Exercise aim = Exactly the lines from the first line of the listing through the line containing "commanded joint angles" should appear in the output, unchanged.

=== Begin Enclosure ===

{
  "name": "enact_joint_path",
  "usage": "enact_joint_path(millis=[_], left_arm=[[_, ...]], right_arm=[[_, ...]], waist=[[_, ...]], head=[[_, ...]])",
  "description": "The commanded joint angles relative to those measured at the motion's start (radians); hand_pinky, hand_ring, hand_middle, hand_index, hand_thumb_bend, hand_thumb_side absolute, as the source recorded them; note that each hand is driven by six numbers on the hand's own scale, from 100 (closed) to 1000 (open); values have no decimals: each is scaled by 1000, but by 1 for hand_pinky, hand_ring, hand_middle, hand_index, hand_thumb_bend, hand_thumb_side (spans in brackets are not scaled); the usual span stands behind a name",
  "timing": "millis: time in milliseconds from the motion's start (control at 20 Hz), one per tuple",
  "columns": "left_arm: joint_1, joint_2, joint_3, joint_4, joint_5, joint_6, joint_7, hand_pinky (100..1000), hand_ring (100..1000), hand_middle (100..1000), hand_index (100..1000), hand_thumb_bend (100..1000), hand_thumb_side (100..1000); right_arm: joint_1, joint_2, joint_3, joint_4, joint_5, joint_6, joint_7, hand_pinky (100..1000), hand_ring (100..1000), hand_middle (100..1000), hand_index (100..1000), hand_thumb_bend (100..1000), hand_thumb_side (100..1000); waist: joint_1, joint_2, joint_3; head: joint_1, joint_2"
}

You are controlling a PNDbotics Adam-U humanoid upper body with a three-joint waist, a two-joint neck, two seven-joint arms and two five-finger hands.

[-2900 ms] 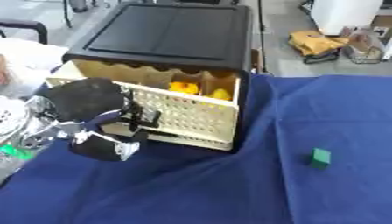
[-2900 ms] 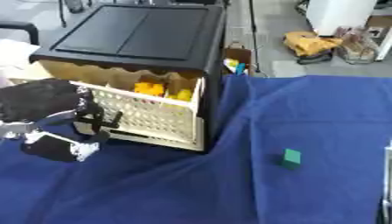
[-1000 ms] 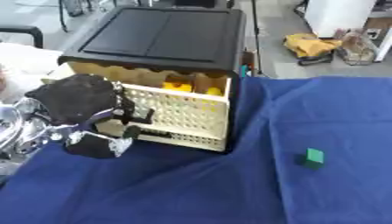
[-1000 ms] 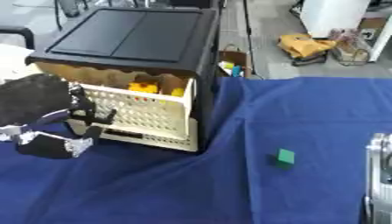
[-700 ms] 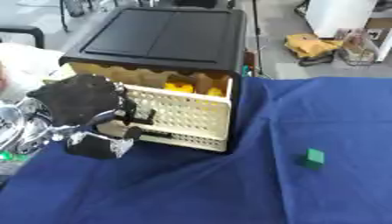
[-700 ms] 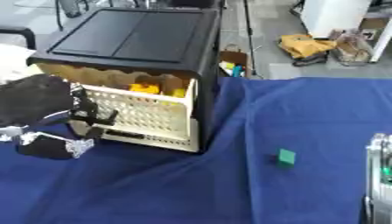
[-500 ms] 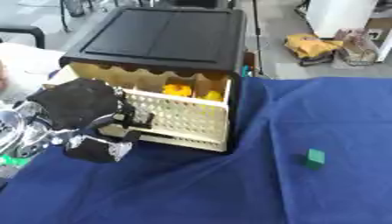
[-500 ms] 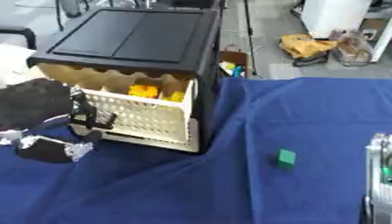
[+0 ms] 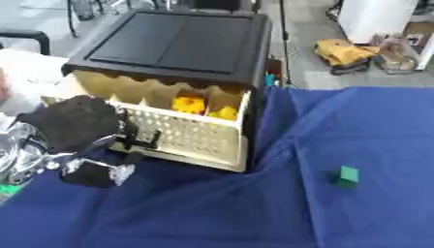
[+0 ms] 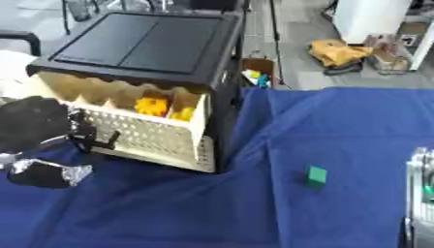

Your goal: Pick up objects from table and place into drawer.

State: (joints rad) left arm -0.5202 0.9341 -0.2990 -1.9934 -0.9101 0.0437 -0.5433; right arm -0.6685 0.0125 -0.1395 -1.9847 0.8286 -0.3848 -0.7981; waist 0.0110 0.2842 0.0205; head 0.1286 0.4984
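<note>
A black-topped cabinet (image 9: pixel 178 41) stands at the back left of the blue cloth. Its cream perforated drawer (image 9: pixel 199 140) is pulled out, with two yellow objects (image 9: pixel 188 104) lying at its back. My left hand (image 9: pixel 76 128), black and bulky, is at the drawer's left front, its fingers (image 9: pixel 140 138) curled on the dark handle. A small green block (image 9: pixel 348 175) lies alone on the cloth to the right. In the right eye view a silver part of my right arm (image 10: pixel 421 193) shows at the right edge, with its hand out of view.
The blue cloth (image 9: pixel 254 213) covers the table and wrinkles under the drawer's front corner. Behind the table, on the floor, lie a yellow bundle (image 9: pixel 343 51) and a white unit (image 9: pixel 373 17). A white object (image 9: pixel 25 72) sits at the far left.
The whole picture has shifted a little, so the camera moved. My left hand stays on the drawer's handle and the drawer is still out. The green block has not moved.
</note>
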Motion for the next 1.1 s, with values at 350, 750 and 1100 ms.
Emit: enact_joint_path(millis=[350, 750, 1100], left_arm=[[-86, 9, 5, -7, 76, -4, 57, 100, 100, 100, 510, 100, 562], [-121, -5, -43, -7, 88, -31, 2, 100, 100, 100, 510, 100, 583], [-149, -31, -84, -7, 87, -49, -58, 100, 100, 100, 510, 100, 590]], right_arm=[[-14, 0, 2, -15, 11, -13, -13, 684, 722, 567, 709, 100, 1000], [-14, 2, 4, -15, 12, -14, -15, 684, 721, 566, 709, 100, 1000], [-12, 4, 4, -15, 13, -14, -19, 684, 722, 566, 709, 100, 1000]], waist=[[1, -27, 0], [2, -28, -1], [3, -29, -1]], head=[[6, -13], [11, -12], [15, -13]])
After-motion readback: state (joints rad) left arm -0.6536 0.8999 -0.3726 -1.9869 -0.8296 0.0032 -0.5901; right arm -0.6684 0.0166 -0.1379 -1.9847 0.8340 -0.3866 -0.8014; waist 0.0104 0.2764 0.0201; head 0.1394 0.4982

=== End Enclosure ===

Completed task =
{
  "name": "enact_joint_path",
  "usage": "enact_joint_path(millis=[_], left_arm=[[_, ...]], right_arm=[[_, ...]], waist=[[_, ...]], head=[[_, ...]])",
  "description": "The commanded joint angles relative to those measured at the motion's start (radians); hand_pinky, hand_ring, hand_middle, hand_index, hand_thumb_bend, hand_thumb_side absolute, as the source recorded them; note that each hand is driven by six numbers on the hand's own scale, from 100 (closed) to 1000 (open); values have no decimals: each is scaled by 1000, but by 1 for hand_pinky, hand_ring, hand_middle, hand_index, hand_thumb_bend, hand_thumb_side (spans in brackets are not scaled); the usual span stands behind a name",

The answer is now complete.